**TASK REQUIREMENTS**. The full listing, written out exactly and without images, is the expected result.

**COLLECTED DATA**.
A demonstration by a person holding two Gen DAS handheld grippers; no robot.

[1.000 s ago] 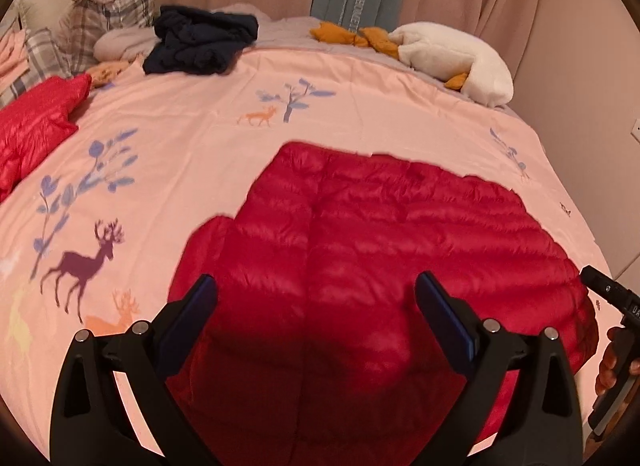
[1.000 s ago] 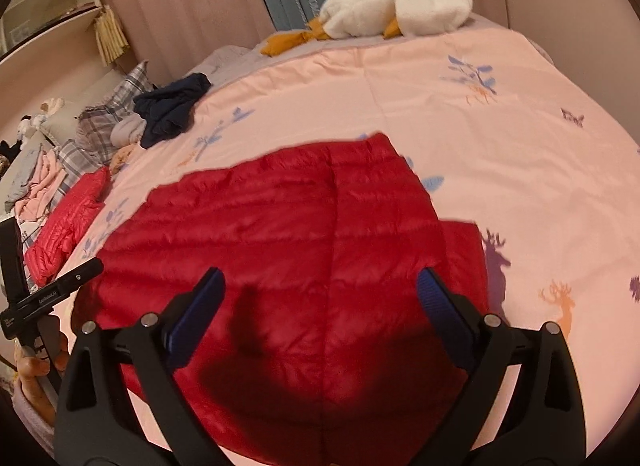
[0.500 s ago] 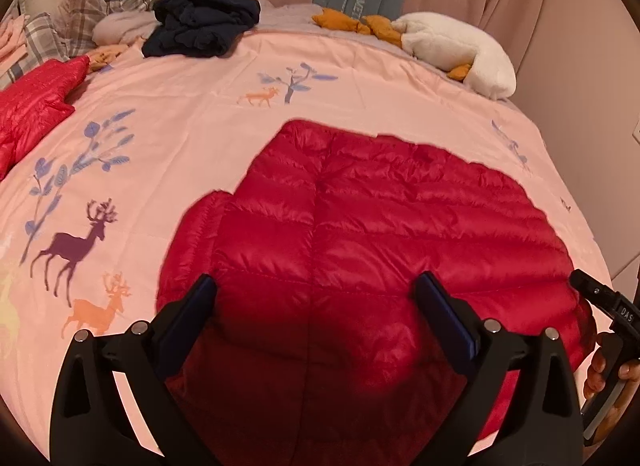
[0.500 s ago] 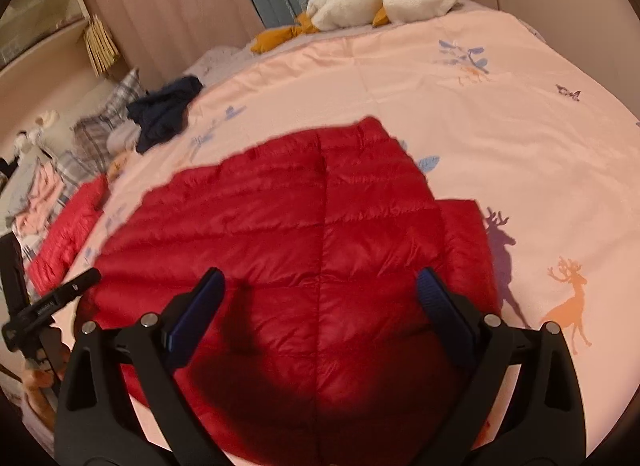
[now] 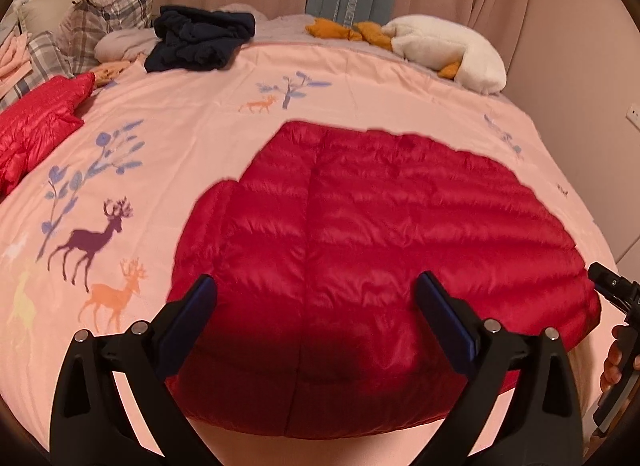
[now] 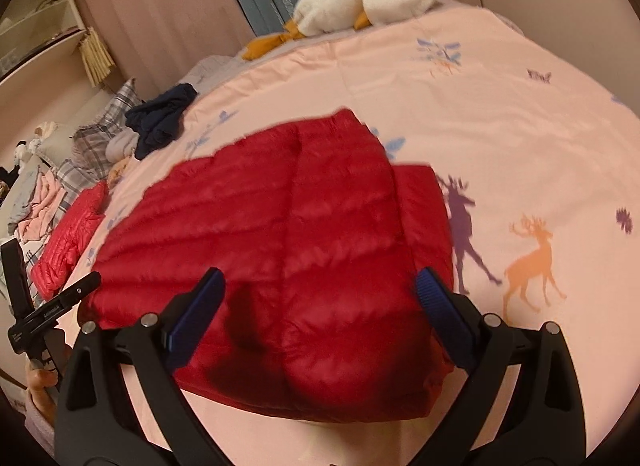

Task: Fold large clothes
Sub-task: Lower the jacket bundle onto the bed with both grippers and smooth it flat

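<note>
Bed (image 5: 360, 77) w/ smooth pink deer-print cover, curtains behind. Red quilted puffer jacket (image 5: 380, 234) lies flat at centre, glossy, horizontal baffles, centre seam; near hem in shadow. Left gripper (image 5: 316, 310) and right gripper (image 6: 316, 306) hover over jacket near edge, jaws spread wide, nothing between them. Navy clothes (image 5: 200, 41) crumpled at 11 o'clock; white plush (image 5: 448, 49) at 1. Second red jacket (image 5: 36, 121) at 9, cut off by frame.

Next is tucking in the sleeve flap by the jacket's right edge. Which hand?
Right. The open right tool hovers with the sleeve flap just past its finger; the left tool is across the red jacket.
</note>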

**THE COMPLETED TASK**.
A demonstration by a person holding two Gen DAS handheld grippers; no robot.

[1.000 s ago] 
[1.000 s ago] 
[0.500 s ago] 
[0.500 s ago] 
[now] 
[now] 

Task: Fold large clothes
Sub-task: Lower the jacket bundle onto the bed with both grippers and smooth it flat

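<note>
Bed (image 5: 360, 77) w/ smooth pink deer-print cover, curtains behind. Red quilted puffer jacket (image 5: 380, 234) lies flat at centre, glossy, horizontal baffles, centre seam; near hem in shadow. Left gripper (image 5: 316, 310) and right gripper (image 6: 316, 306) hover over jacket near edge, jaws spread wide, nothing between them. Navy clothes (image 5: 200, 41) crumpled at 11 o'clock; white plush (image 5: 448, 49) at 1. Second red jacket (image 5: 36, 121) at 9, cut off by frame.

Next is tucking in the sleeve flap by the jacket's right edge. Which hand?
Right. The open right tool hovers with the sleeve flap just past its finger; the left tool is across the red jacket.
</note>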

The required output has now been supplied.